El argumento principal es, literalmente, supersticioso. Milei ha asegurado que ve los partidos desde Olivos "como el primer día" y que no tiene intención de modificar ese ritual en la final. Según afirma, entiende que hacerlo podría romper una dinámica positiva para Argentina. En sus palabras, se trata de una "cábala", un término muy arraigado en la cultura futbolera argentina para describir hábitos, objetos o rutinas que se asocian a la buena suerte.

El presidente también contó una anécdota que reforzó esa idea. Dijo que durante el partido contra Suiza llevaba una chaqueta de la petrolera YPF, que pasó a formar parte de su ritual tras un momento en el que, según su relato, el equipo recibió un gol cuando se la quitó. Desde entonces, sostiene que no se la ha vuelto a sacar y que no piensa hacerlo ahora, precisamente en el encuentro más importante del torneo.

Ese detalle puede parecer extraño, pero en Argentina las cábalas forman parte del folclore futbolero y tienen mucho peso emocional. En un país donde el fútbol suele vivirse como una extensión de la identidad nacional, la insistencia de Javier Milei en preservar su ritual ayuda a explicar por qué prefiere quedarse en casa antes que viajar a Nueva Jersey.

Política y tradición

Más allá de la superstición, su decisión también tiene lectura política. El Gobierno no ofreció una explicación oficial más allá de la supuesta superstición, pero la ausencia encaja con una línea histórica de prudencia por parte de presidentes argentinos en finales mundialistas. Otras presidencias como las de Alberto Fernández y Cristina Fernández también evitaron viajar a las finales de Brasil 2014 y Qatar 2022, respectivamente.

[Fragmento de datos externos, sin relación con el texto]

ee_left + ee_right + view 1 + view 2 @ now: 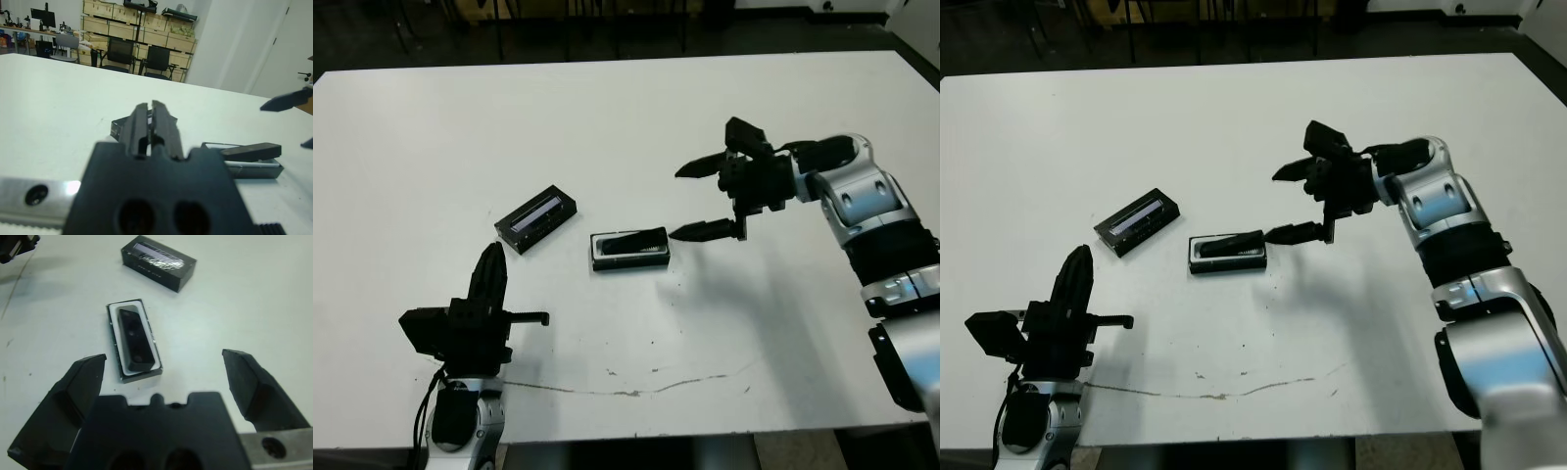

A eso se suma que Milei ha querido dejar claro que no quiere que una posible victoria de Argentina quede asociada a la presencia de figuras políticas. Incluso ha puesto a disposición la Casa Rosada en caso de triunfo, pero con la idea de que el festejo no quede "apropiado" por la política. Esa postura le permite, por un lado, apoyar al equipo y, por otro, esquivar una fotografía de alto contenido simbólico junto a líderes internacionales.

El contexto, además, no es neutro. Javier Milei ha respaldado públicamente el gesto de los jugadores argentinos en semifinales respecto a las Malvinas. Este asunto, muy sensible en la política argentina, ha añadido una capa de tensión diplomática al entorno del partido. En ese marco, quedarse en Olivos también reduce el riesgo de que su presencia en Estados Unidos se convierta en un foco de polémica añadido.

Qué implica su ausencia

La no asistencia de Milei no cambia el papel de Argentina en la final, pero sí modifica el relato institucional alrededor del partido. En una cita donde sí se espera la presencia de otros actores relevantes, como Pedro Sánchez, la ausencia del presidente argentino evita una imagen bilateral o multilateral que podría haber dado mucho juego mediático. También deja todo el protagonismo a la selección y minimiza la posibilidad de que la política opaque la dimensión deportiva del encuentro.

Además, su decisión refleja una continuidad con la forma en que varios presidentes argentinos han gestionado este tipo de partidos. En lugar de convertir la final en una foto de Estado, eligen dejar que el resultado deportivo hable por sí mismo. Por ello, prefiere reservar la celebración para un entorno más controlado, como la Casa Rosada o la residencia presidencial.